LLM Optimization (LLMO) is the practice of structuring a website so large language models — the technology inside tools like ChatGPT, Claude, and Gemini — can parse, understand, and reference its content accurately. Where GEO is about being chosen and cited, LLMO is the layer underneath: making sure that when a model reads your page, it gets clean, unambiguous information.
The core idea: a language model can only represent your business as well as it can read your pages. Messy markup and content hidden behind scripts make you harder to understand — and easier to misrepresent.
What makes content "readable" to an LLM
Models typically work from the text and structure of a page. The cleaner and more semantic that structure, the more reliably they extract meaning. The factors that matter most:
- Server-rendered content. If your main content only appears after JavaScript runs, some crawlers and models may never see it. Server-side rendering (for example with Next.js) puts the real content in the initial HTML.
- Semantic HTML. Proper headings, lists, tables, and landmarks tell a model how your content is organised — far better than a wall of
<div>tags. - Structured data. Schema.org markup gives an explicit, machine-readable summary of who and what the page is about.
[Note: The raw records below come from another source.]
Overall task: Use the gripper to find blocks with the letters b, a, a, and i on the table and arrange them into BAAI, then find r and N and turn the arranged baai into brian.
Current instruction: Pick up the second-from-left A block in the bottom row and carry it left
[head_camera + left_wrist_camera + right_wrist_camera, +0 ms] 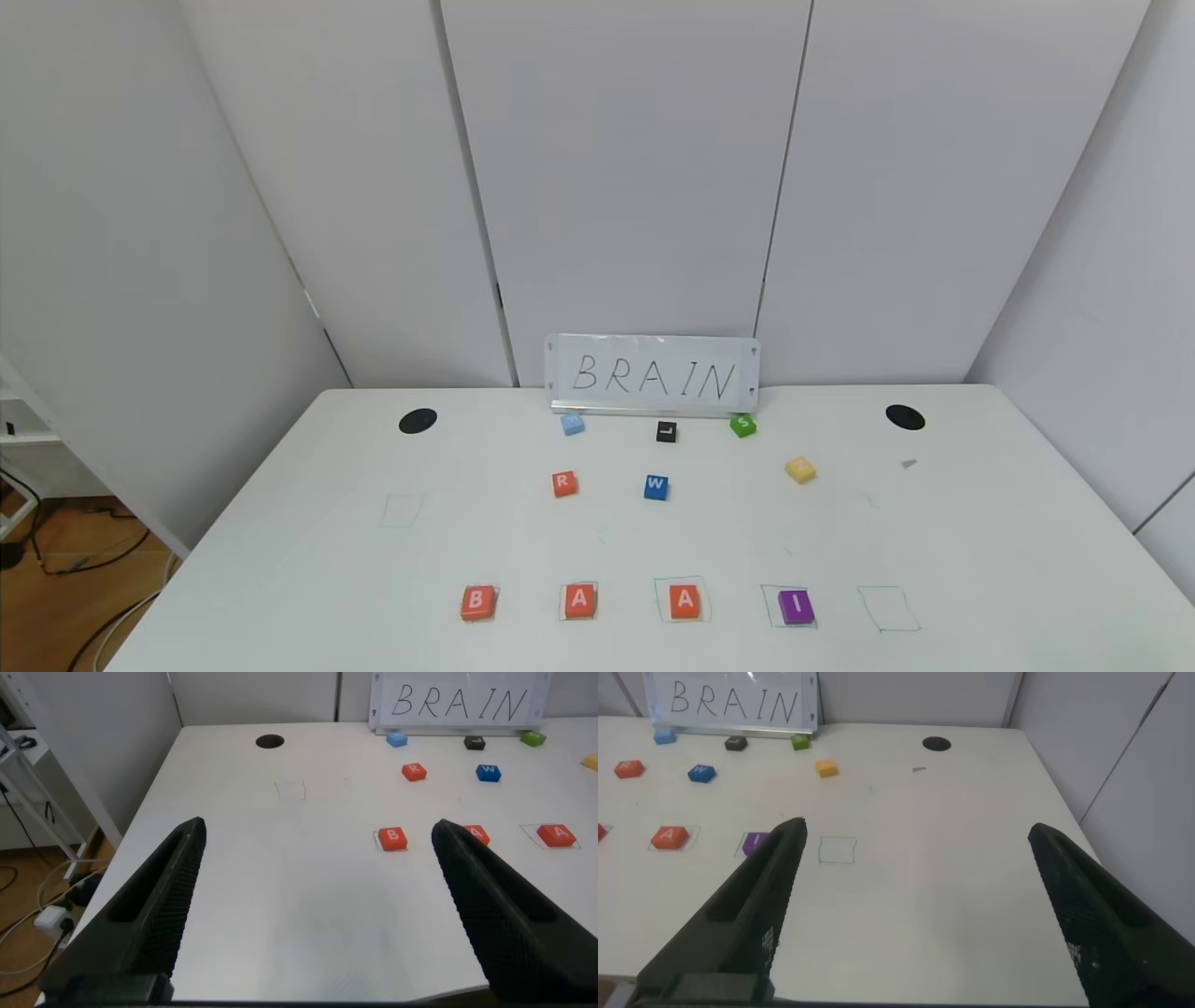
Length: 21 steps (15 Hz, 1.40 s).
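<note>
Along the front of the white table [980, 560] four blocks lie in a row: orange B [476, 602], orange A [579, 600], a second orange A [685, 600] and purple I [795, 607]. Farther back sit the orange R [564, 483] and the yellow N [800, 469]. Neither arm shows in the head view. My left gripper [318, 887] hangs open over bare table, left of the B [392, 838]. My right gripper [910, 896] is open above bare table, to the right of the I [755, 842], and holds nothing.
A sign reading BRAIN [653, 375] stands at the back edge. A blue W [655, 486], green S [742, 426], black block [666, 431] and light blue block [572, 424] lie near it. An empty drawn green square [889, 609] sits right of the I. Two black holes [417, 421] [905, 417] flank the back.
</note>
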Each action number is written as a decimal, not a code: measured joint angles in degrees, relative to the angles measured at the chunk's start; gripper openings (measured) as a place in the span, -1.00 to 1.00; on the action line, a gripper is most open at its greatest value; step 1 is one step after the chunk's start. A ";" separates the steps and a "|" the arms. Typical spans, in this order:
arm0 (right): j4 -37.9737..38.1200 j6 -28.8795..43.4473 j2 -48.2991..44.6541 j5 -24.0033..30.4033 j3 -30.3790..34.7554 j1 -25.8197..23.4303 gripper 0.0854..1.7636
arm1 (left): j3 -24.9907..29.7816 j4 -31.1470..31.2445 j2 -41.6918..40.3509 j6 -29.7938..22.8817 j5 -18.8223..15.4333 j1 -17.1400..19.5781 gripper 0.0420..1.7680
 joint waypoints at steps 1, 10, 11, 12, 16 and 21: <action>-0.02 0.00 0.00 0.01 0.02 0.02 0.94 | 0.00 0.00 0.00 0.00 0.00 0.00 0.94; 0.06 0.15 0.00 -0.05 -0.07 0.06 0.94 | 0.00 0.00 0.00 0.00 0.00 0.00 0.94; 0.09 0.17 0.00 -0.07 -0.07 0.06 0.94 | 0.00 0.00 0.00 0.16 0.00 0.00 0.94; 0.13 0.11 0.00 -0.05 -0.07 0.04 0.94 | 0.00 0.00 0.00 0.16 0.00 0.00 0.94; 1.38 -0.16 -0.09 0.20 -1.16 0.02 0.94 | -0.24 0.98 0.00 0.80 0.07 0.00 0.94; 5.28 -0.16 0.41 0.33 -4.05 0.24 0.94 | -1.79 2.73 0.22 1.30 -0.73 0.00 0.94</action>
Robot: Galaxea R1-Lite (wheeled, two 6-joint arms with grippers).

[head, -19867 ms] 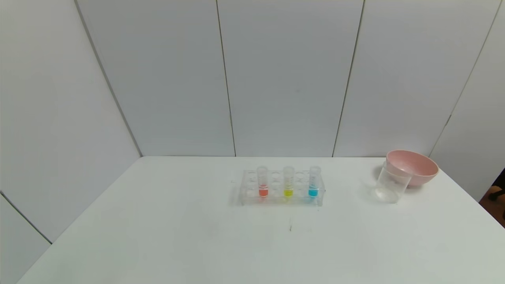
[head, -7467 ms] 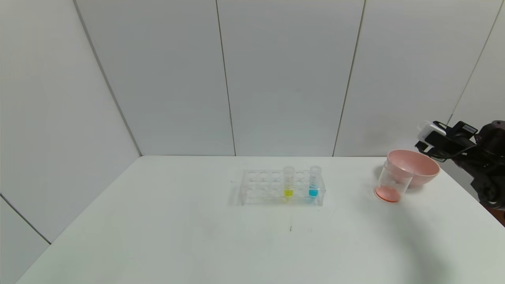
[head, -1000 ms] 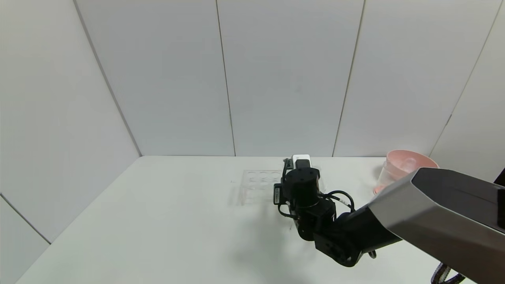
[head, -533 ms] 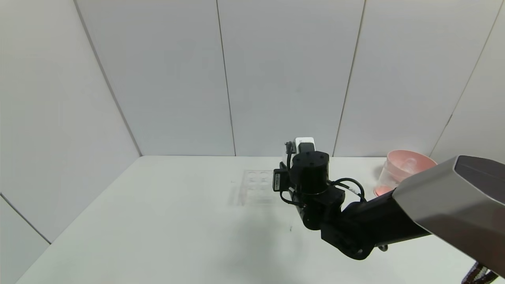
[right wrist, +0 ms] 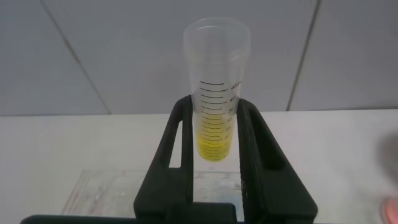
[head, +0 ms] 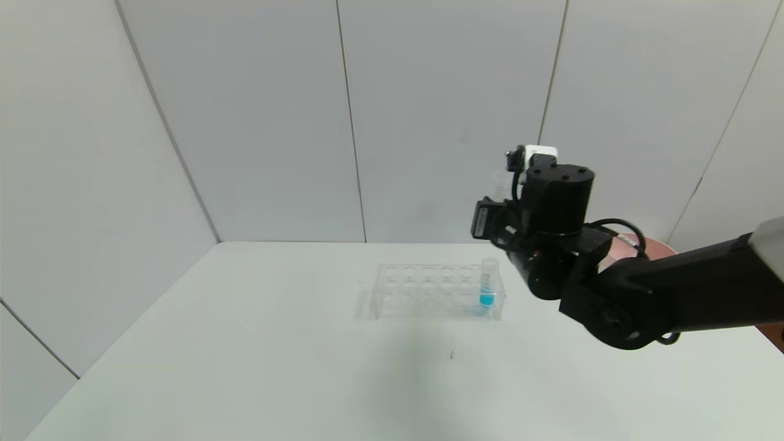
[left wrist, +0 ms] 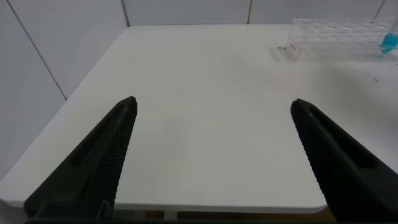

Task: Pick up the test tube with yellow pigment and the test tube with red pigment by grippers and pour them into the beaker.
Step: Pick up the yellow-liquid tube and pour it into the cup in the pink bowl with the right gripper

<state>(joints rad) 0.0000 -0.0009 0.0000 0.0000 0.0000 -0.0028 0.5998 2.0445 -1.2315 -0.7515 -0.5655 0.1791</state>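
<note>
My right gripper is shut on the test tube with yellow pigment and holds it upright, high above the right end of the clear rack. In the right wrist view the tube stands between the two black fingers, with yellow liquid at its bottom. In the head view the tube shows only faintly beside the wrist. The beaker and the red-pigment tube are hidden behind the right arm. My left gripper is open and empty over the table's near left part, outside the head view.
A blue-bottomed tube stands alone at the rack's right end and also shows in the left wrist view. The pink bowl peeks out behind the right arm at the back right. White wall panels close the back.
My right gripper has risen up and to the right, lifting the yellow tube out of the rack. The rack now holds only the blue tube.
</note>
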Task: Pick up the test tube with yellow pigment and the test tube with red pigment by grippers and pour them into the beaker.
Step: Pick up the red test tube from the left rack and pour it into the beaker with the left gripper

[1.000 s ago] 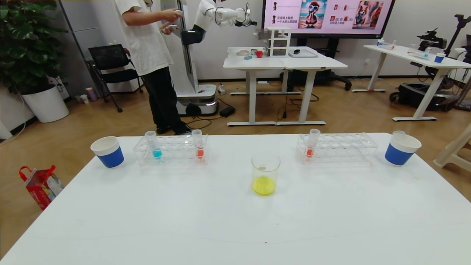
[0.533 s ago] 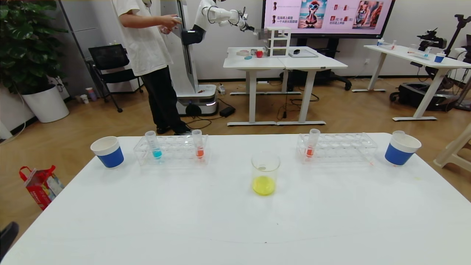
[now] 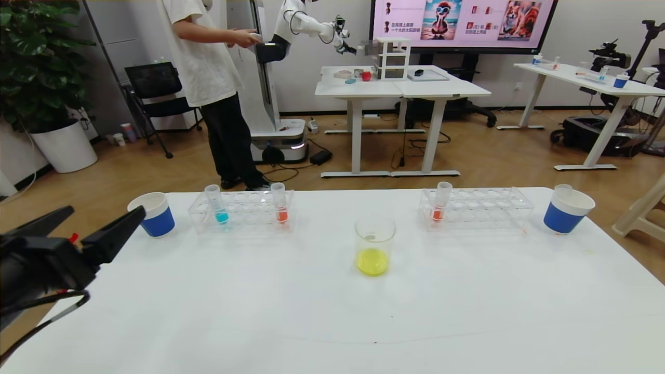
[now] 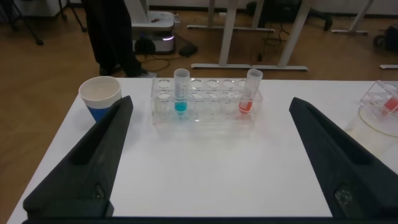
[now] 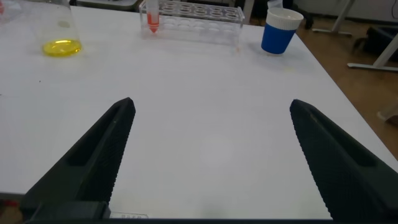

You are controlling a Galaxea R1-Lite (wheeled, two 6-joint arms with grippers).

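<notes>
The beaker [image 3: 374, 244] stands mid-table with yellow liquid in its bottom; it also shows in the right wrist view [image 5: 61, 31]. One red-pigment tube [image 3: 280, 203] stands upright in the left rack [image 3: 241, 212], another [image 3: 440, 201] in the right rack [image 3: 475, 209]. No tube with yellow pigment shows in either rack. My left gripper [image 3: 108, 209] is open and empty at the table's left edge, near the left cup. In its wrist view [image 4: 210, 101] it faces the left rack and its red tube [image 4: 250, 92]. My right gripper [image 5: 211, 102] is open and empty over bare table, with the right rack's red tube [image 5: 152, 18] far ahead.
A blue-liquid tube [image 3: 217, 204] stands in the left rack. Blue-and-white paper cups stand at the far left [image 3: 154, 214] and far right [image 3: 566, 209]; a clear tube end shows above the right cup's rim. A person and another robot are beyond the table.
My left gripper has come into the head view from the lower left and risen toward the left cup. Things on the table have not moved.
</notes>
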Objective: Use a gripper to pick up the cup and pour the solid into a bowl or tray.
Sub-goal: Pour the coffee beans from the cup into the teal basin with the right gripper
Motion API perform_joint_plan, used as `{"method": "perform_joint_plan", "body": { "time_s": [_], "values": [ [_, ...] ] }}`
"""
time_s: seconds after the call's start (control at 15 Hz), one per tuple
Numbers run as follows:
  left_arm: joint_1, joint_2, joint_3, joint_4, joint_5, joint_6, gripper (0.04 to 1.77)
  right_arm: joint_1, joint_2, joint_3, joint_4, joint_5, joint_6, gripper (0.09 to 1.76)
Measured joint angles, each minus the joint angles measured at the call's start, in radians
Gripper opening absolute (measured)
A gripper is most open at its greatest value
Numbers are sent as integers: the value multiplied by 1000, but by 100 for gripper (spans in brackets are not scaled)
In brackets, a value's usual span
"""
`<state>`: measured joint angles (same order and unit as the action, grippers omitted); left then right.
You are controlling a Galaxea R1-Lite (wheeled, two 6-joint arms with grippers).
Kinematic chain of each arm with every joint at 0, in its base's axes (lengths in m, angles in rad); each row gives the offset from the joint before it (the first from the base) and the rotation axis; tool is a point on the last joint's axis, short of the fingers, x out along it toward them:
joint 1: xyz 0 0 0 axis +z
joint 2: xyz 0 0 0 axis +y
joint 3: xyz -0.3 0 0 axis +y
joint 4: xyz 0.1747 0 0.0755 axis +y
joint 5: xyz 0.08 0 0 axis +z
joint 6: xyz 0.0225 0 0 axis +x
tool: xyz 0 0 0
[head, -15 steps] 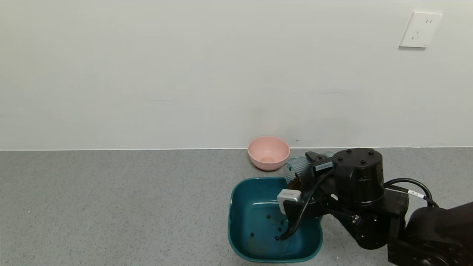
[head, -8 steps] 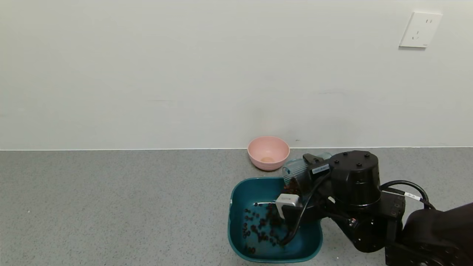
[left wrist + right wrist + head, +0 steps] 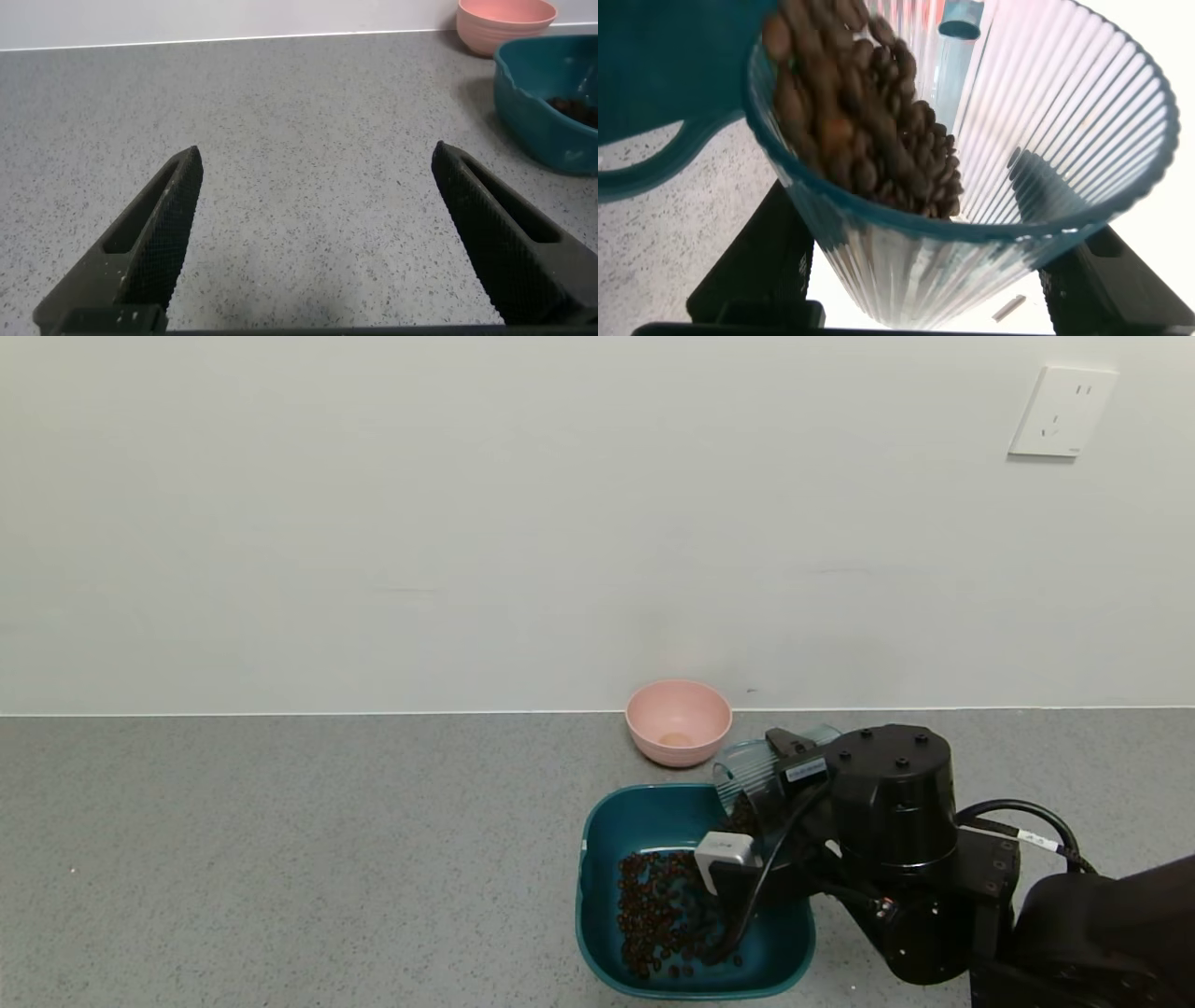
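My right gripper [image 3: 775, 775] is shut on the ribbed translucent cup [image 3: 747, 767] and holds it tipped, mouth down, over the far right rim of the teal basin [image 3: 597, 859]. Many dark brown beans [image 3: 658, 915] lie on the basin floor. In the right wrist view the cup [image 3: 1046, 140] fills the picture between my two black fingers [image 3: 757, 261], with a heap of beans [image 3: 868, 112] sliding towards its rim over the basin edge [image 3: 654, 112]. My left gripper [image 3: 318, 177] is open and empty over bare counter, out of the head view.
A small pink bowl [image 3: 679, 721] stands against the wall just behind the basin; it also shows in the left wrist view [image 3: 505, 21] beside the basin [image 3: 542, 121]. The grey speckled counter stretches away to the left. A white wall socket [image 3: 1061, 411] is high on the right.
The cup has tipped further and beans have poured out: the basin went from a few scattered beans to a broad layer. My right wrist has sunk slightly and shifted left.
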<state>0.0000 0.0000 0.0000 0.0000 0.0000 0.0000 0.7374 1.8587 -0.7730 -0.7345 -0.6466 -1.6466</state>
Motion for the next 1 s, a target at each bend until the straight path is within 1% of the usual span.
{"method": "perform_joint_plan", "body": {
  "time_s": [1.0],
  "values": [
    [0,0,0,0,0,0,176,6,1,15,-1,-3,-30,136]
  ]
}}
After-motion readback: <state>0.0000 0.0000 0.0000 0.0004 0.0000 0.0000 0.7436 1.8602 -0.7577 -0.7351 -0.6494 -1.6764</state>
- Clean, complete sentences. Content written in full, factual sentences is easier to quote than fragments scattered across UI components.
Practical LLMO steps
1. Render content on the server
Make sure your important text exists in the HTML that's delivered before any JavaScript executes. This single choice does more for machine readability than almost anything else.
2. Use a clear heading hierarchy
One <h1> per page, then logical <h2> and <h3> sections. This gives both search engines and language models a reliable outline of your content.
3. Add structured data and an llms.txt
Schema markup describes your entities; an llms.txt file can summarise your site for AI crawlers. Together they reduce the guesswork a model has to do.
4. Keep markup clean and accessible
Good accessibility practice and good LLMO overlap heavily. Descriptive link text, alt attributes, and semantic landmarks help screen readers and language models alike.
Where LLMO fits in the bigger picture
LLMO is the foundation; AEO and GEO build on top of it. A page that's technically clean and semantically structured is easier to feature as a direct answer and easier to cite in a generated response. And all of it still rests on solid traditional SEO — covered in our piece on building SEO into the architecture.
The takeaway
LLMO isn't a separate marketing channel — it's engineering discipline. Server-rendered, semantically structured, schema-backed pages are the ones AI systems can read without stumbling. Get the foundation right and every other layer of AI visibility gets easier.